### What is needed:
Scan the entries that follow and work out how many lines contain "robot". Give the number and nothing else.

· · ·

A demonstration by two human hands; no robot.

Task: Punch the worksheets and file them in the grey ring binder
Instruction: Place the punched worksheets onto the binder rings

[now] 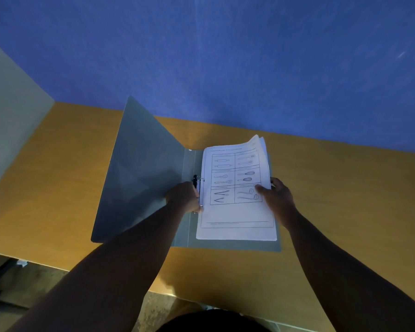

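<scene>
Item: grey ring binder [139, 188], laid open on the desk [345, 188], front cover raised and leaning to the left, back cover flat.

Item: worksheets [237, 195], a stack seated on the back cover, long axis running away from the person; the far right corner is seen lifted and fanned. The left margin is seen against the ring mechanism [198, 188] at the spine; whether the rings are closed cannot be told.

Left hand [183, 197]: placed at the mechanism, fingers curled against it; a grip is judged likely but is not plainly shown.

Right hand [277, 195]: placed at the right edge of the stack, thumb on top, the sheets pinched.

Relation noted: the mechanism lies just right of the left hand, the nearer one; closing the rings is judged the coming step.
</scene>
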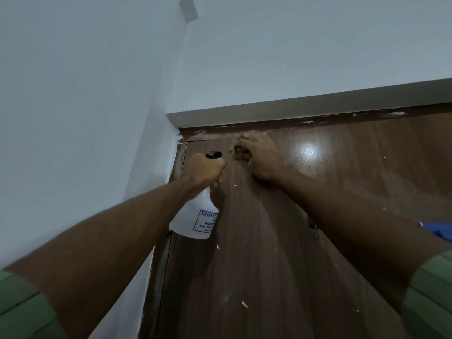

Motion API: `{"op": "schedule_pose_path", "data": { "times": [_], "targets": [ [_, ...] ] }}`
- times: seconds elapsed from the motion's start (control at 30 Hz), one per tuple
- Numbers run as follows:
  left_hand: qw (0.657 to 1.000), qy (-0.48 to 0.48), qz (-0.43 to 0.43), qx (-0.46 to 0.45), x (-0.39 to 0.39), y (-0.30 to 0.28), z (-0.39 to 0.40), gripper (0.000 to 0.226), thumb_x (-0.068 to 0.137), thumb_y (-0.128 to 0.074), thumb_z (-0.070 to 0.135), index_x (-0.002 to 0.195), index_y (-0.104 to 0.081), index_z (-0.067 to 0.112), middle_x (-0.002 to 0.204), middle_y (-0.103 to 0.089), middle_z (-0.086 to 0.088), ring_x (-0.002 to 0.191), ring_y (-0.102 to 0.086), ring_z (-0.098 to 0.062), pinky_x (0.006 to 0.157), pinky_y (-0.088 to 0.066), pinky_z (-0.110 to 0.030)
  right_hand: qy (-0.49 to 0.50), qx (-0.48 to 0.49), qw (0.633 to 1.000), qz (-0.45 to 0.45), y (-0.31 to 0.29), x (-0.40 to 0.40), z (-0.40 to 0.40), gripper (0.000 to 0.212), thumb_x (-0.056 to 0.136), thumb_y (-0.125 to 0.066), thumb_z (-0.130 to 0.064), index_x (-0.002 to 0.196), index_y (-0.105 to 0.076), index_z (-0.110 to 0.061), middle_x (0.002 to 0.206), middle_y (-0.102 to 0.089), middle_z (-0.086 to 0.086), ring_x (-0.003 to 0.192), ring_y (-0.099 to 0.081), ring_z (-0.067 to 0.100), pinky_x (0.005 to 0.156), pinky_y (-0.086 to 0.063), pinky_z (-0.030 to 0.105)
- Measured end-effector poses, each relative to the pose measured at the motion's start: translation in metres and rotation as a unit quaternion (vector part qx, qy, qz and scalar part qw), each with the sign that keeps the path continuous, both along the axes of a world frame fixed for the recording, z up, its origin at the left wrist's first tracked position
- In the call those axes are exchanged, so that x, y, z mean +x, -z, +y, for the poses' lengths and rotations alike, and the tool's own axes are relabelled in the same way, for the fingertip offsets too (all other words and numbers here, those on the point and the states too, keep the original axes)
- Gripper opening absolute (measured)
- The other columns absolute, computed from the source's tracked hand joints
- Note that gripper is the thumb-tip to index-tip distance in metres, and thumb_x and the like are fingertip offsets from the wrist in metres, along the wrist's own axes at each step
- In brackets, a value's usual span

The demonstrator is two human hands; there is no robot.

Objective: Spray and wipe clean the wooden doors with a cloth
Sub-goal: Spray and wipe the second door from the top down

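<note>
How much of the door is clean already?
Not much looks done: the door has white specks low down and smears along its top edge. Now the right hand presses a cloth near the top, while the left hand holds the spray bottle. Most remains.

A pale blue-white wall (73, 118) fills the left side and meets a second wall (305, 45) above the doorway at a corner. A grey lintel strip (293, 104) runs under that upper wall. At the right edge, a blue object (437, 231) shows only in part; what it is cannot be told.
</note>
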State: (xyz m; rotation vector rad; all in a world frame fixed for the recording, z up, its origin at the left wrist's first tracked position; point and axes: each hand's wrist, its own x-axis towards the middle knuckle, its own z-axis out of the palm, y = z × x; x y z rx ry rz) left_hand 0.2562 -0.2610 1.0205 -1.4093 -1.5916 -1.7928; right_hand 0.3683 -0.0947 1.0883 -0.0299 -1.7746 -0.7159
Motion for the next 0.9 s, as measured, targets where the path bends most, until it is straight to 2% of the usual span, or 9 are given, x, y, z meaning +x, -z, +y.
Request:
{"op": "schedule_pose_path", "data": {
  "times": [0.1, 0.13, 0.2, 0.27, 0.43, 0.57, 0.7, 0.77, 0.9],
  "targets": [
    [1.000, 0.011, -0.026, 0.006, 0.000, -0.002, 0.001, 0.026, 0.102, -0.059, 0.019, 0.087, -0.072, 0.003, 0.070, -0.072, -0.011, 0.050, -0.062, -0.013, 0.044, -0.045, -0.021, 0.001, 0.087, 0.982, -0.170, 0.020, 0.005, -0.004, 0.052, 0.083, -0.067, 0.001, 0.131, -0.068, -0.020, 0.139, -0.059, 0.002, 0.130, -0.042, 0.020, 0.104, -0.032, 0.029],
    [0.999, 0.016, -0.031, 0.008, 0.000, -0.003, 0.001, 0.024, 0.102, -0.059, 0.019, 0.088, -0.071, 0.003, 0.072, -0.072, -0.011, 0.055, -0.064, -0.016, 0.045, -0.046, -0.021, 0.002, 0.081, 0.984, -0.159, 0.011, 0.009, -0.004, 0.052, 0.085, -0.066, 0.001, 0.132, -0.067, -0.022, 0.140, -0.058, 0.001, 0.130, -0.043, 0.020, 0.106, -0.036, 0.031],
    [0.999, 0.029, -0.038, 0.004, -0.002, -0.005, 0.001, 0.020, 0.101, -0.061, 0.016, 0.089, -0.071, 0.003, 0.075, -0.072, -0.012, 0.064, -0.066, -0.020, 0.046, -0.047, -0.022, -0.016, 0.009, 0.999, -0.051, -0.016, 0.011, -0.002, 0.047, 0.087, -0.062, 0.000, 0.128, -0.068, -0.023, 0.133, -0.061, 0.002, 0.125, -0.048, 0.023, 0.109, -0.041, 0.044],
    [0.999, 0.023, -0.029, -0.016, -0.005, -0.004, 0.005, 0.018, 0.100, -0.062, 0.017, 0.091, -0.070, 0.003, 0.074, -0.071, -0.010, 0.061, -0.064, -0.017, 0.047, -0.046, -0.022, -0.018, -0.061, 0.997, 0.034, -0.033, 0.010, 0.001, 0.050, 0.085, -0.058, 0.001, 0.128, -0.066, -0.023, 0.132, -0.060, 0.003, 0.124, -0.048, 0.028, 0.108, -0.041, 0.046],
    [0.999, -0.030, -0.008, -0.032, -0.016, 0.005, 0.007, 0.019, 0.100, -0.065, 0.021, 0.090, -0.069, 0.006, 0.068, -0.066, -0.004, 0.050, -0.057, -0.010, 0.049, -0.046, -0.022, -0.008, -0.051, 0.998, 0.033, -0.034, 0.004, 0.009, 0.053, 0.086, -0.058, -0.002, 0.132, -0.062, -0.028, 0.137, -0.057, -0.002, 0.126, -0.046, 0.029, 0.103, -0.044, 0.045],
    [1.000, 0.002, 0.003, -0.030, -0.023, 0.005, 0.003, 0.022, 0.102, -0.063, 0.021, 0.089, -0.071, 0.006, 0.070, -0.071, -0.005, 0.040, -0.053, -0.004, 0.043, -0.045, -0.019, 0.000, -0.033, 0.998, 0.051, -0.019, -0.009, 0.008, 0.054, 0.086, -0.063, -0.005, 0.134, -0.063, -0.029, 0.140, -0.057, -0.002, 0.129, -0.047, 0.028, 0.111, -0.034, 0.041],
    [1.000, 0.007, 0.001, 0.009, -0.027, 0.003, 0.002, 0.025, 0.105, -0.061, 0.023, 0.092, -0.071, 0.004, 0.071, -0.071, -0.007, 0.037, -0.055, -0.004, 0.040, -0.044, -0.018, 0.004, 0.081, 0.984, -0.159, 0.026, -0.032, 0.003, 0.065, 0.081, -0.067, -0.005, 0.142, -0.059, -0.027, 0.149, -0.052, -0.002, 0.140, -0.042, 0.023, 0.115, -0.030, 0.034],
    [1.000, 0.000, 0.003, 0.012, -0.027, 0.003, -0.002, 0.027, 0.105, -0.061, 0.024, 0.090, -0.071, 0.004, 0.069, -0.071, -0.007, 0.036, -0.054, -0.003, 0.039, -0.044, -0.017, 0.028, 0.095, 0.969, -0.225, 0.018, -0.026, -0.001, 0.070, 0.083, -0.066, -0.001, 0.147, -0.056, -0.028, 0.156, -0.047, -0.003, 0.144, -0.037, 0.019, 0.113, -0.030, 0.032],
    [1.000, -0.006, 0.004, 0.020, -0.033, 0.004, -0.010, 0.023, 0.098, -0.061, 0.018, 0.083, -0.072, 0.005, 0.074, -0.076, -0.012, 0.040, -0.055, -0.006, 0.045, -0.048, -0.023, 0.016, -0.002, 0.999, -0.052, -0.027, -0.026, -0.011, 0.050, 0.086, -0.063, -0.010, 0.133, -0.064, -0.028, 0.139, -0.058, -0.002, 0.130, -0.048, 0.026, 0.109, -0.039, 0.041]
  ]
}}
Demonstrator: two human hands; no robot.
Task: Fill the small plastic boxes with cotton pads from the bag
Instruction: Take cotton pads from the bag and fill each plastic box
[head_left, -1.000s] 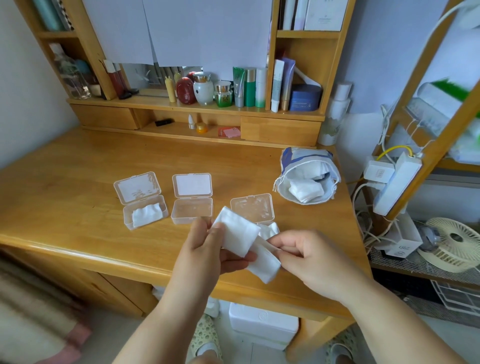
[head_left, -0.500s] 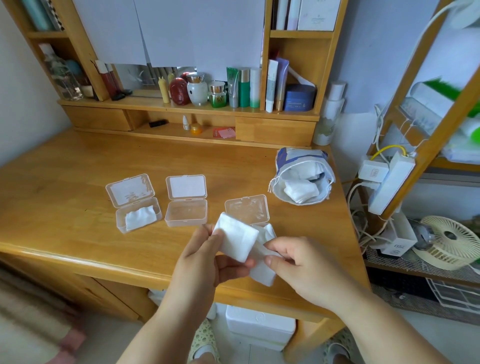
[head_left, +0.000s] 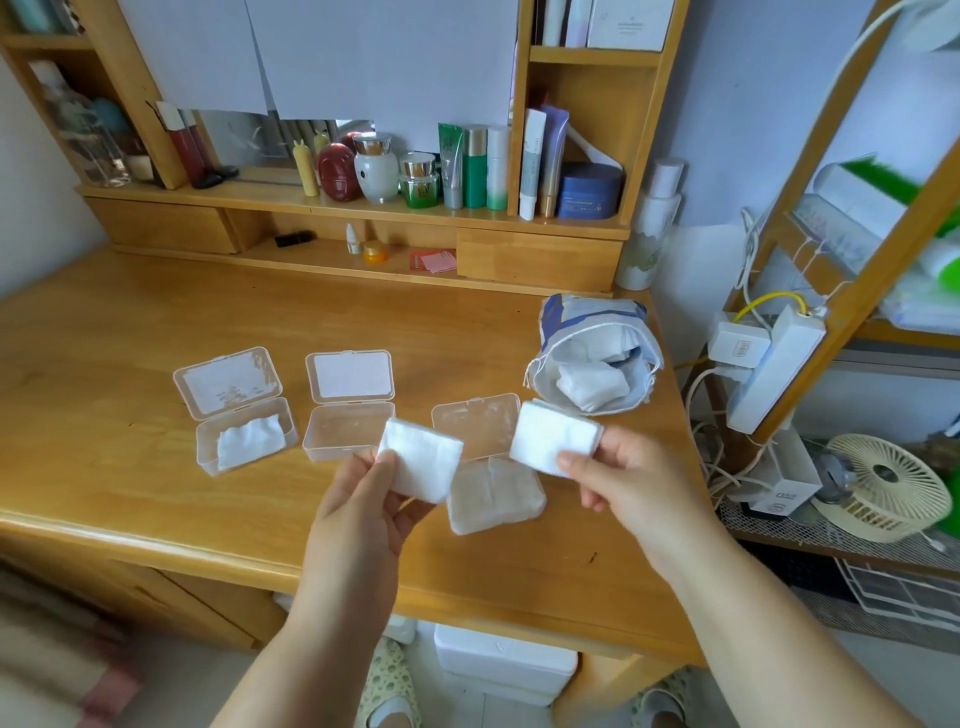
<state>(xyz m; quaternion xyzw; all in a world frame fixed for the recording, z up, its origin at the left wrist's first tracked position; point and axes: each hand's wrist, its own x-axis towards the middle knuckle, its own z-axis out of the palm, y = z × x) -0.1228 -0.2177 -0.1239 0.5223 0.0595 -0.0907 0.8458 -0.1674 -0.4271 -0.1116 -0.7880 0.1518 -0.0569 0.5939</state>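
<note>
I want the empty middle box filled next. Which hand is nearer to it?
Left. The left hand holds its pad just in front of the middle box; the right hand is farther right, past the third box.

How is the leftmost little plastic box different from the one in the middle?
The leftmost box has a white cotton pad lying in its tray; the middle box looks empty. The leftmost box sits turned at an angle on the desk, while the middle box lies nearly square to the desk's edge. The left hand, holding a stack of pads, covers the middle box's near right corner; the leftmost box is fully visible. Both are clear, with hinged lids open.
</note>
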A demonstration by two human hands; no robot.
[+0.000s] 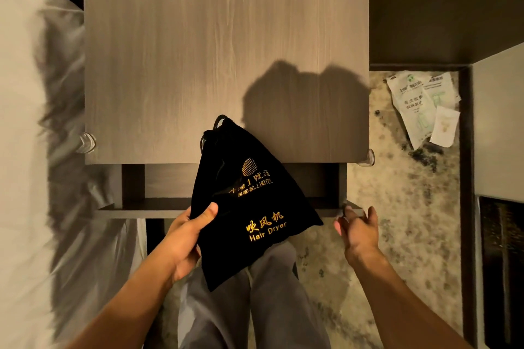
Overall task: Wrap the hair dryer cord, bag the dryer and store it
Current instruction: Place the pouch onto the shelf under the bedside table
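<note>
A black drawstring bag (249, 195) with gold "Hair Dryer" lettering hangs in front of me, its neck drawn closed at the top. My left hand (187, 238) grips its left edge, thumb on the front. The dryer itself is hidden, so I cannot tell whether it is inside. The bag is over a pulled-out drawer (158, 184) of the wooden nightstand (215, 59). My right hand (358, 231) is at the drawer's front right corner, fingers spread and touching the front edge, holding nothing.
A bed with white sheets (31, 150) runs along the left. Paper packets (422, 105) lie on the mottled floor to the right of the nightstand. A dark frame and a white panel (499, 127) stand at the far right. My grey trouser legs are below the bag.
</note>
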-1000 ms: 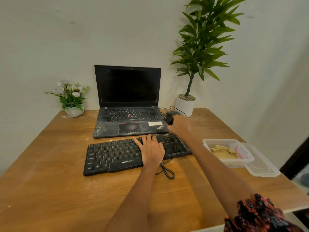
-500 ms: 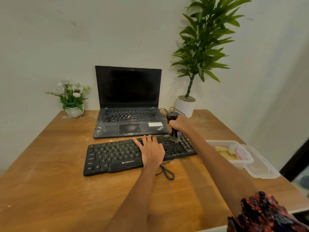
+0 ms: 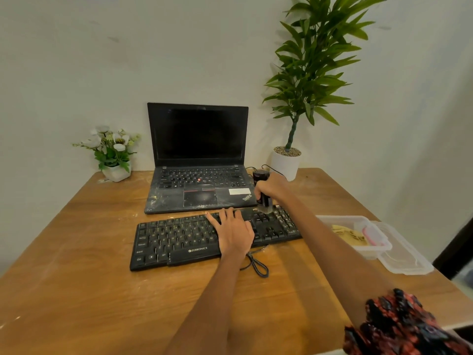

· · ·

### Output for this exercise:
4